I’M Not A Virgin

I’M Not A Virgin
Part 94


Dokter Beverly meminta pasiennya untuk merebahkan diri di brankar. Dia akan melakukan USG untuk melihat kondisi dan perkembangan janin dalam kandungan Nona Amartha Debora.


Amartha tidak takut sedikit pun menjalani segala prosesi sebelum aborsi itu. Dia menuruti perintah dokter dan menaikkan sedikit bajunya untuk membiarkan Dokter Beverly melakukan USG.


Sementara itu, Delavar begitu setia menemani di samping Amartha. Dia sudah seperti calon suami siaga. Menggandeng tangan wanitanya dan memberikan elusan di permukaan kulit halus milik Amartha.


“Saya akan memulai USG kandungan Anda, Nona,” izin Dokter Beverly. Dijawab senyuman dan anggukan kepala oleh Amartha.


Dokter itu mulai memberikan sebuah gel di atas perut pasiennya, mengarahkan transduser dan fokus matanya tertuju pada sebuah monitor yang menunjukkan kondisi kandungan Amartha.


“Usia kandungan Anda menginjak delapan minggu, benar?” tanya Dokter Beverly.


“Seperinya, Dok.”


“Jika dilihat dari perkembangannya, memang janin Anda tidak berkembang dengan baik. Seharusnya lebih baik dikeluarkan agar tidak mengganggu kesehatan Anda kedepannya,” tutur Dokter Beverly yang melihat pada monitor USG four D. Sorot matanya kembali berfokus pada pasien. “Seharusnya pada usia delapan minggu sudah terbentuk mata walaupun masih terlihat seperti titik, lengan dan kaki yang seperti dayung kecil, dan juga tali pusar yang terhubung ke plasenta.
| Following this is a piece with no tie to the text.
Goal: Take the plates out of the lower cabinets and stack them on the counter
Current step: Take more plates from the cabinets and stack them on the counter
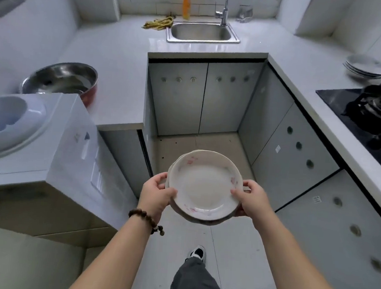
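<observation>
I hold a small stack of white plates with faint pink flower prints (204, 186) in front of me, over the floor. My left hand (157, 192) grips the stack's left rim and my right hand (252, 199) grips its right rim. Another stack of white plates (364, 66) rests on the right counter (314, 62), beyond the stove. The lower cabinets (201, 100) ahead and to the right have their doors shut.
A steel sink (203, 32) with a tap sits at the back, a yellow cloth (158, 23) and an orange bottle (186, 4) beside it. A metal bowl (61, 81) stands on the left counter. A black gas stove (371, 118) is on the right. A white appliance (50, 134) is at the left.
</observation>
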Demonstrator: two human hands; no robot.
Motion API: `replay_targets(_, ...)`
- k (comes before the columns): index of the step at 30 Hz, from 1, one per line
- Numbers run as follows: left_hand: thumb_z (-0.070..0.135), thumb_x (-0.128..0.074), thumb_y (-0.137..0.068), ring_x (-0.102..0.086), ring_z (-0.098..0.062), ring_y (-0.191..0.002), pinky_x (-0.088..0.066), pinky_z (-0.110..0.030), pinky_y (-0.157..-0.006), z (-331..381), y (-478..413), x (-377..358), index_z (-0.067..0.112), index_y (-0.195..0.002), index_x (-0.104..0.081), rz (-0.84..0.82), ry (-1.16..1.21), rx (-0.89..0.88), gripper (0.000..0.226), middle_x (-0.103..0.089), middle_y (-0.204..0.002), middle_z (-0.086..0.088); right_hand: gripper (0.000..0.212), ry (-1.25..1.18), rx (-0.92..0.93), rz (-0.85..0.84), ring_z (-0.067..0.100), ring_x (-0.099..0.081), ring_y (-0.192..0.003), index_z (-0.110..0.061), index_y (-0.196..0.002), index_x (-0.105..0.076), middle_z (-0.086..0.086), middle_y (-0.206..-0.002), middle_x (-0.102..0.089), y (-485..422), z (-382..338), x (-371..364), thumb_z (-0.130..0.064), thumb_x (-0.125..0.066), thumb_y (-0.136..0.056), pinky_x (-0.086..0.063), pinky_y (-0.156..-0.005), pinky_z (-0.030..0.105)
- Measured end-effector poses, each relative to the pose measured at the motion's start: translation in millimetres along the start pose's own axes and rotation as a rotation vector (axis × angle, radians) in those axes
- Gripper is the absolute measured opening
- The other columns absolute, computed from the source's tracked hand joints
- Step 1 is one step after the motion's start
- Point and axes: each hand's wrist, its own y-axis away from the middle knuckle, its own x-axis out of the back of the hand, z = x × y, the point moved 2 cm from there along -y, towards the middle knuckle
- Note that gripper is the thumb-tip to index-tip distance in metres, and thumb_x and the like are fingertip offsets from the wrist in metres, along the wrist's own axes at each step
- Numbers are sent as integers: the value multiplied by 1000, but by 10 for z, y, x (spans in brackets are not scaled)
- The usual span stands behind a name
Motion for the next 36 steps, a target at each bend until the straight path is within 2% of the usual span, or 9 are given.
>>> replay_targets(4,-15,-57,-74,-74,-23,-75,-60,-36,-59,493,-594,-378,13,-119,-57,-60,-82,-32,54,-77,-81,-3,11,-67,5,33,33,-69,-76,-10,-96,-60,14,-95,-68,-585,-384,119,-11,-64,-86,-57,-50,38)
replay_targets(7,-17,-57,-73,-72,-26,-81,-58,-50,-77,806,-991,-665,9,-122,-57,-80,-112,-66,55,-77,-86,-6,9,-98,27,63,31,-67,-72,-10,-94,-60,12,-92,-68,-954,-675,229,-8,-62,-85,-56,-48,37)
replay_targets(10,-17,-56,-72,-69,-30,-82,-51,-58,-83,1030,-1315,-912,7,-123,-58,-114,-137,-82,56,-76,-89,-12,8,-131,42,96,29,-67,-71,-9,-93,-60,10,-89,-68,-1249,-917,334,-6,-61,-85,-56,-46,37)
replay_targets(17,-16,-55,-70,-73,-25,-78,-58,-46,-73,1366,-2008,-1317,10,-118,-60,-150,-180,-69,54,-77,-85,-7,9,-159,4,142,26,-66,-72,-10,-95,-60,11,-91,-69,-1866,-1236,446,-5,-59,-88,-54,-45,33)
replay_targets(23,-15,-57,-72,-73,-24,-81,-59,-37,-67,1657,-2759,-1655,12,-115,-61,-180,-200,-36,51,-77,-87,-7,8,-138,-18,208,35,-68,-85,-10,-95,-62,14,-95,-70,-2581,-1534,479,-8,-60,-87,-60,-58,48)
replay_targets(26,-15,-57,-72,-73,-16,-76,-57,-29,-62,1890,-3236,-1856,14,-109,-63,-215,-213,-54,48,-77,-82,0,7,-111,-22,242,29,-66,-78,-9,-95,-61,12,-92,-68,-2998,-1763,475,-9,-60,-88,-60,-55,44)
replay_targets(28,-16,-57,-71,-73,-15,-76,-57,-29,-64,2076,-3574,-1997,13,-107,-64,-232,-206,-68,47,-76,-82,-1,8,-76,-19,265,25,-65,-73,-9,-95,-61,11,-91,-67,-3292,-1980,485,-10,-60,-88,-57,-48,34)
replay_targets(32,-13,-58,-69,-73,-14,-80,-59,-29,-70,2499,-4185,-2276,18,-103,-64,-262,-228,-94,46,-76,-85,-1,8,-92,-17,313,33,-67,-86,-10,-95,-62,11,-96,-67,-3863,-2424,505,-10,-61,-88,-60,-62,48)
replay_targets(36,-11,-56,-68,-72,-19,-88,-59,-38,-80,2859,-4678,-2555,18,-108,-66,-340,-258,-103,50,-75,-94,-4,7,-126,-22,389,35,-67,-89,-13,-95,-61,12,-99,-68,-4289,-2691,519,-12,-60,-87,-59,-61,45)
Tapi janin Anda masih berbentuk embrio,” imbuhnya menjelaskan secara rinci.


Amartha biasa saja saat melihat anaknya di monitor. Tidak merasakan getaran haru layaknya seorang ibu yang memang menantikan kehadiran momongan.
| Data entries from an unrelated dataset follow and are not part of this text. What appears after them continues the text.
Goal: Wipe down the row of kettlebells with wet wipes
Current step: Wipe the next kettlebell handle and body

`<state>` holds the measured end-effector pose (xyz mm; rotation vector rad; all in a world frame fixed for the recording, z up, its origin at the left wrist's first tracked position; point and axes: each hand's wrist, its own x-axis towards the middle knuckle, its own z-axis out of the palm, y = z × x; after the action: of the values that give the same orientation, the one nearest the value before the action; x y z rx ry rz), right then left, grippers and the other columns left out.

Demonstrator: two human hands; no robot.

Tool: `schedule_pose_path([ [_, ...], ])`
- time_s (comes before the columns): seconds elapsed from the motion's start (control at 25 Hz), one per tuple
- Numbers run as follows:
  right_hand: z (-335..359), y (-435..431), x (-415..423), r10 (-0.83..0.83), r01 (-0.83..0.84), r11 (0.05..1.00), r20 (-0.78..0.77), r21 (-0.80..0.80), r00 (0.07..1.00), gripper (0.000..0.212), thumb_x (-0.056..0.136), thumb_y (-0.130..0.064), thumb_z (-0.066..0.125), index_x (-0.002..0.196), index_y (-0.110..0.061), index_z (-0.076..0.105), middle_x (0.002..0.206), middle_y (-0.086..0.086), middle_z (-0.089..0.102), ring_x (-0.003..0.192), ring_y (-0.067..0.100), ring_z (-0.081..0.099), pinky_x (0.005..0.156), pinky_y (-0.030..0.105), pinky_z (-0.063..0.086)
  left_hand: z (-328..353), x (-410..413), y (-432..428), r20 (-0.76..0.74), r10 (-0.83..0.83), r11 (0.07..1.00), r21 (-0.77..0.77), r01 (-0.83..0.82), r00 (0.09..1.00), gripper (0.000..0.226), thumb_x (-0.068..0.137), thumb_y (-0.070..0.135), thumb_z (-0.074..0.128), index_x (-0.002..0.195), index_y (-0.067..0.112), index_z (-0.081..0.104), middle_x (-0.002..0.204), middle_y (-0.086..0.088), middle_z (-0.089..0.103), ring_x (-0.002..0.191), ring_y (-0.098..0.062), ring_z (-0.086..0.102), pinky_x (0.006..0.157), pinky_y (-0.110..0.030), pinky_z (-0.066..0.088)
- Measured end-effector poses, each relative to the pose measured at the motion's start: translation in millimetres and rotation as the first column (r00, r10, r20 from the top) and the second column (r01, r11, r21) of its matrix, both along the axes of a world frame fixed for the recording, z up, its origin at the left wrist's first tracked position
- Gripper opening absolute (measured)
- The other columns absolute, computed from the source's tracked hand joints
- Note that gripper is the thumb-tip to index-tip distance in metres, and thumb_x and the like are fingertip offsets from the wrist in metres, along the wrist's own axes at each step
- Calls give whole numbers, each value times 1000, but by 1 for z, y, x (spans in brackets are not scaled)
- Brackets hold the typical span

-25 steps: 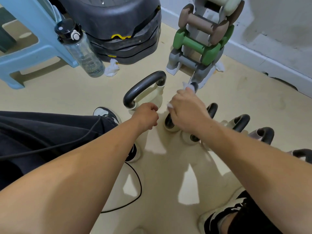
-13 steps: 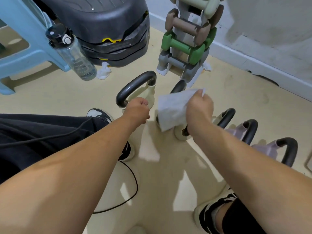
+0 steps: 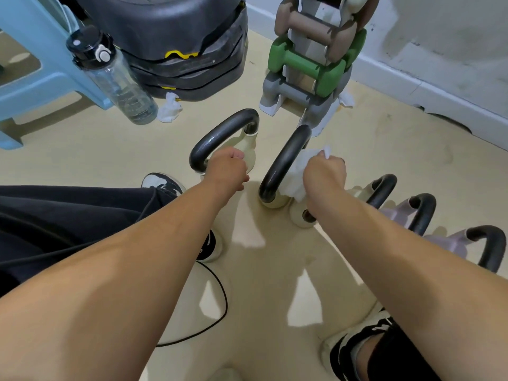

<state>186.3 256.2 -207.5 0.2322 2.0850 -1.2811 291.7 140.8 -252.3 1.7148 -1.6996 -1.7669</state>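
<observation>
head view: the right hand [image 3: 325, 174] is curled tight around a crumpled white wipe [image 3: 299, 166], pressing it against the smooth black loop handle of the second kettlebell [image 3: 284, 160]. the left hand [image 3: 228, 171] is balled up against the glossy cream body of the first kettlebell [image 3: 220, 134]; whether it grips anything cannot be told. more kettlebells [image 3: 423, 213] with black handles run rightward past the right wrist. farther off stand a clear plastic bottle [image 3: 118, 78], a wadded tissue [image 3: 170, 108] and a grey dumbbell rack [image 3: 270, 104].
</observation>
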Motion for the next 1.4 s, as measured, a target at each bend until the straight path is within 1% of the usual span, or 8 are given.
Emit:
schedule_pose_path([
  [0.12,0,-12,6,-66,79,995,209,-54,976,48,103,-34,44,144,-8,43,134,11,55,107,28,57,76,26,45,0,-1,2,-6,-16,1000,15,16,1000,28,92,4,42,111,14,61,116,-16,68,81,-24,68,83,-47,61],
  [0.28,-13,-14,27,-69,155,975,446,-159,892,30,104,-37,43,115,-18,64,100,-1,66,81,10,57,76,27,42,1,-1,7,4,-71,997,25,71,997,29,97,8,40,117,15,59,113,-11,68,84,-24,69,86,-47,60],
  [0.44,-36,-6,30,-41,109,983,410,-145,911,44,99,-52,44,121,-19,62,119,1,67,98,17,59,83,29,42,-1,1,4,37,-27,999,41,25,999,29,100,10,38,116,16,60,113,-12,69,85,-25,70,87,-49,61],
  [0.6,-19,-5,59,-41,68,995,310,-77,950,32,105,-41,33,92,-21,54,78,-2,52,67,13,47,58,29,34,-9,3,10,65,-67,997,47,64,996,31,99,11,38,121,16,60,114,-13,69,81,-24,69,83,-47,61],
  [0.8,9,-31,5,-401,601,781,602,-170,691,22,100,-28,45,82,-19,55,78,-1,58,69,15,53,64,27,38,-11,-3,7,60,-77,997,25,75,995,32,99,10,37,121,14,60,114,-14,69,81,-24,68,82,-45,61],
  [1.04,-7,-21,39,-187,268,955,446,-124,875,40,104,-42,38,127,-18,60,103,2,60,80,16,53,71,28,40,-9,-14,5,63,-111,994,-4,111,992,32,100,13,37,115,17,64,118,-9,67,91,-29,71,77,-43,63],
  [1.28,18,-43,-23,-289,392,895,393,-214,873,27,100,-29,43,76,-18,43,69,-1,40,59,17,40,58,26,32,-12,-26,10,15,-111,993,28,111,994,29,102,11,37,119,14,61,109,-14,69,76,-24,67,75,-42,60],
  [1.4,10,-51,-47,-185,275,937,364,-214,913,28,102,-24,35,75,-17,37,75,-1,38,63,17,37,58,26,32,-10,-32,8,6,-122,992,17,122,992,30,100,10,38,117,12,63,100,-10,69,78,-24,65,78,-44,61],
])
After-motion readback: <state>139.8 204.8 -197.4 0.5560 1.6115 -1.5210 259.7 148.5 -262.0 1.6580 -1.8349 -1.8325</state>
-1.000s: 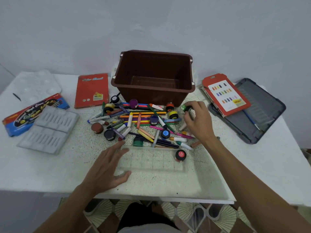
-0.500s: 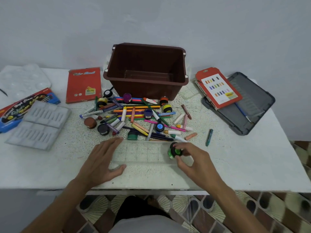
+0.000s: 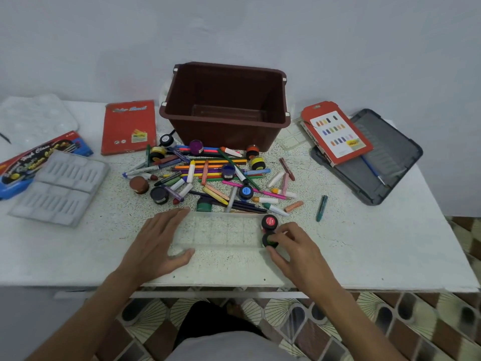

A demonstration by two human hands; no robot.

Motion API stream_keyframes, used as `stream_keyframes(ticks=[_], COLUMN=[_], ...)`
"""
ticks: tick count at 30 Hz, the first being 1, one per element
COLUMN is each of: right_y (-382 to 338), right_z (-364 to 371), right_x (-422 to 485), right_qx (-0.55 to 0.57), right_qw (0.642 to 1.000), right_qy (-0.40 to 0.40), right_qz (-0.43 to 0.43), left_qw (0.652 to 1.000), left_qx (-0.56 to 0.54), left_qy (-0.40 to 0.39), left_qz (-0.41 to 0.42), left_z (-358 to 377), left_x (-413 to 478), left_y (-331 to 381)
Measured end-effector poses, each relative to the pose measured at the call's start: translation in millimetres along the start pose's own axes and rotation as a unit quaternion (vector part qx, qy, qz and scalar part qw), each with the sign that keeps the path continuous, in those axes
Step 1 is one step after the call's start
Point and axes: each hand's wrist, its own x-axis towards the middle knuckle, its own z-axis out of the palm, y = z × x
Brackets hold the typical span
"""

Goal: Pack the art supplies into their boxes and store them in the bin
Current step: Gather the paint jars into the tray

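A clear plastic tray (image 3: pixel 221 230) with square compartments lies at the table's near edge. My left hand (image 3: pixel 158 243) rests flat on its left end, fingers spread. My right hand (image 3: pixel 291 246) pinches a green paint pot (image 3: pixel 269 241) at the tray's near right corner. Just behind it, a red-lidded paint pot (image 3: pixel 270 222) sits in the tray. A heap of loose markers, crayons, pencils and paint pots (image 3: pixel 210 175) covers the table in front of the brown bin (image 3: pixel 226 105), which holds nothing.
On the left lie a grey moulded insert (image 3: pixel 59 186), a blue paint box (image 3: pixel 18 165), a white palette (image 3: pixel 33 118) and a red pencil box (image 3: pixel 128 126). On the right, a red crayon box (image 3: pixel 335 134) lies on an open grey case (image 3: pixel 377 157). A teal crayon (image 3: pixel 321 207) lies alone.
My right hand took the green pot from beside the bin, carried it back and lowered it into the tray's right end. My left hand stayed on the tray.
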Motion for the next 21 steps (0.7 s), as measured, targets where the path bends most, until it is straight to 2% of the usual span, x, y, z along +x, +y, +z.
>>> stream_keyframes(ticks=[3,9,21], right_y=[1,9,24], right_z=[-7,-26,-13], right_x=[1,36,148], right_qx=[0.031,0.055,-0.046], right_qw=[0.999,0.997,0.997], right_qy=[-0.016,0.025,-0.006], right_qz=[0.011,0.042,0.057], left_qw=[1.0,1.0,1.0], left_qx=[-0.002,0.0,-0.003], left_qy=[-0.002,-0.005,0.002], left_qz=[-0.003,-0.003,0.0], left_z=[1,1,0], left_x=[0,-1,0], left_y=[-1,-2,0])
Tapi lain hal dengan Delavar yang tersenyum melihat sebuah bulatan tak sempurna itu. Tapi dia tak bisa melakukan apa pun untuk merubah keputusan Amartha.
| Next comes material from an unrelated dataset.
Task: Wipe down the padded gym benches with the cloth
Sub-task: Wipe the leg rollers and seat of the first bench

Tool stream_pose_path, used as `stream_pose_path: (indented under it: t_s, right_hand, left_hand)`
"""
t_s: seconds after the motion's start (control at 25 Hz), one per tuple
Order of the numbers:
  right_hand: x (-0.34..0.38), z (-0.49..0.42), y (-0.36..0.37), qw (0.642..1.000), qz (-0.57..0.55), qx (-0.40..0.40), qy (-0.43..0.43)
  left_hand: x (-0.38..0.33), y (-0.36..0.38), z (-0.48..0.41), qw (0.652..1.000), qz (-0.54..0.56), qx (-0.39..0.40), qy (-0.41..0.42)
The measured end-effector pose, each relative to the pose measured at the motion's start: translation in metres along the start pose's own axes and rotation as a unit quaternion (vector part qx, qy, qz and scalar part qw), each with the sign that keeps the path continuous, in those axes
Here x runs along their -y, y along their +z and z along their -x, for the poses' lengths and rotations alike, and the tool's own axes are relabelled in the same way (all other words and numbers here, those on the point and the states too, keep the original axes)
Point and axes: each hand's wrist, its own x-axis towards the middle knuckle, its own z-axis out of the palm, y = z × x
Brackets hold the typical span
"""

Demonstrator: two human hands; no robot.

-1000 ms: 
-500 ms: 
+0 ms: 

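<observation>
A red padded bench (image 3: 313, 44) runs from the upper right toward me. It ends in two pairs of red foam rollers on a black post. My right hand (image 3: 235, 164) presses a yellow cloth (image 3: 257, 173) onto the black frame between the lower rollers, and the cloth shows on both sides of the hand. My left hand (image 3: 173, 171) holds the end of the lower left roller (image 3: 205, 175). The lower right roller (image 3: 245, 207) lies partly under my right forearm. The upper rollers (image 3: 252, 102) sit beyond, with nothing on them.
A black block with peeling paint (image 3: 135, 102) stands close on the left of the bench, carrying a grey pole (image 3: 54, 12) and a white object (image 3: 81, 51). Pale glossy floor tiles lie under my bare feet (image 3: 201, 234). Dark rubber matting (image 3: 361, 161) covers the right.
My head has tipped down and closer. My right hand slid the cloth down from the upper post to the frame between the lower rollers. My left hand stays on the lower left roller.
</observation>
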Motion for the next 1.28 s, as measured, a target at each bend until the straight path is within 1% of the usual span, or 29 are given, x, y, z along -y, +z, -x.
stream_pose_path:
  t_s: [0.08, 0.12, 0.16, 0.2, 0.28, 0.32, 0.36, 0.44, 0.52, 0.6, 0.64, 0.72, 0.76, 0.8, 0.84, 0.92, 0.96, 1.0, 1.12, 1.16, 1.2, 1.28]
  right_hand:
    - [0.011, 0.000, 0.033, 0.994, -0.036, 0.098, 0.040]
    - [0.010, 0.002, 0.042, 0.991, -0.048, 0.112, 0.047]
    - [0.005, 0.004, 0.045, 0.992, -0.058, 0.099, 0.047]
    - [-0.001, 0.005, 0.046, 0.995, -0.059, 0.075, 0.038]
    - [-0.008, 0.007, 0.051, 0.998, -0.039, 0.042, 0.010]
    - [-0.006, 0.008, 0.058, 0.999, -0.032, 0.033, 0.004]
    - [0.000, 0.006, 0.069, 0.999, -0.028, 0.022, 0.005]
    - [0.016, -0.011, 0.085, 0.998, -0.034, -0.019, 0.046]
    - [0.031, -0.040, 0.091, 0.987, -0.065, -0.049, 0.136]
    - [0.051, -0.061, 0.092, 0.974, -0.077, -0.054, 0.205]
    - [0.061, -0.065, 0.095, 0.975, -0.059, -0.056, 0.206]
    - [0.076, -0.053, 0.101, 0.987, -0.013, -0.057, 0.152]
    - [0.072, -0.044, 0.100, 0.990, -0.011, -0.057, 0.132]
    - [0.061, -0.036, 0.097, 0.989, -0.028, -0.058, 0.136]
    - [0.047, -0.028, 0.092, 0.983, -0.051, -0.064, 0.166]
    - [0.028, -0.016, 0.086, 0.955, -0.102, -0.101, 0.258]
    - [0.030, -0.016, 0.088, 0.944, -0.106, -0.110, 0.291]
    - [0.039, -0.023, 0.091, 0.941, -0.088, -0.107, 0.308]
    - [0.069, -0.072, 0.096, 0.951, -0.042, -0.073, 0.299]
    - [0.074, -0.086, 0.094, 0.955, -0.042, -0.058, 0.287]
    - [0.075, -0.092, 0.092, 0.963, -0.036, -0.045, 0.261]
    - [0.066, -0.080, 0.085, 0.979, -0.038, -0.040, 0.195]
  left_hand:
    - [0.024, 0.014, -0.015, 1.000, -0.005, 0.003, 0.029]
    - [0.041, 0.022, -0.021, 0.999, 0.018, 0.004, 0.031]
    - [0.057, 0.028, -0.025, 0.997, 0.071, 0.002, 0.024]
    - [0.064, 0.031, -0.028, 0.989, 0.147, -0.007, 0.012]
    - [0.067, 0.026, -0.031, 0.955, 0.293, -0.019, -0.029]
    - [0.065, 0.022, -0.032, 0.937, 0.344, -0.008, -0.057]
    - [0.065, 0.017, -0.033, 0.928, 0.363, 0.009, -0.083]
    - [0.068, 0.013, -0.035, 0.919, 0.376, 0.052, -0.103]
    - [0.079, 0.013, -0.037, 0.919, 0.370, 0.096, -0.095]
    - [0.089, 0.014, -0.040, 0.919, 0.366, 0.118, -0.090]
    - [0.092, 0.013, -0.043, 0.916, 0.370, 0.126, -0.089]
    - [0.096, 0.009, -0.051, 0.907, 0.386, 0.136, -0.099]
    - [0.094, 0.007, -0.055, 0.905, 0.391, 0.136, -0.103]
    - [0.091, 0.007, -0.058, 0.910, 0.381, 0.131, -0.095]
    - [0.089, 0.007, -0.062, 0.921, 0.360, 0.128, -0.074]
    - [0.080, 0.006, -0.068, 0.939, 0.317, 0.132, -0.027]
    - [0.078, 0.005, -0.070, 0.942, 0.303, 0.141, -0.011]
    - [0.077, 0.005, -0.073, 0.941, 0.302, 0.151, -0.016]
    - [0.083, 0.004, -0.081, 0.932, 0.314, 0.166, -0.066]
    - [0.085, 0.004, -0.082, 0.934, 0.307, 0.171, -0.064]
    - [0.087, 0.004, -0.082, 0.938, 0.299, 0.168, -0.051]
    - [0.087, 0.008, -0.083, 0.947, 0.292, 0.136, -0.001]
Dokter membersihkan permukaan perut pasiennya, dan meminta Amartha serta Delavar kembali duduk di kursi semula.


“Kita tunggu hasil tes kesehatan Nona Amartha terlebih dahulu sebelum memutuskan langkah selanjutnya,” tutur Dokter Beverly.


“Berapa lama lagi, Dok?” tanya Amartha yang sudah tak sabar ingin segera mengeluarkan janinnya.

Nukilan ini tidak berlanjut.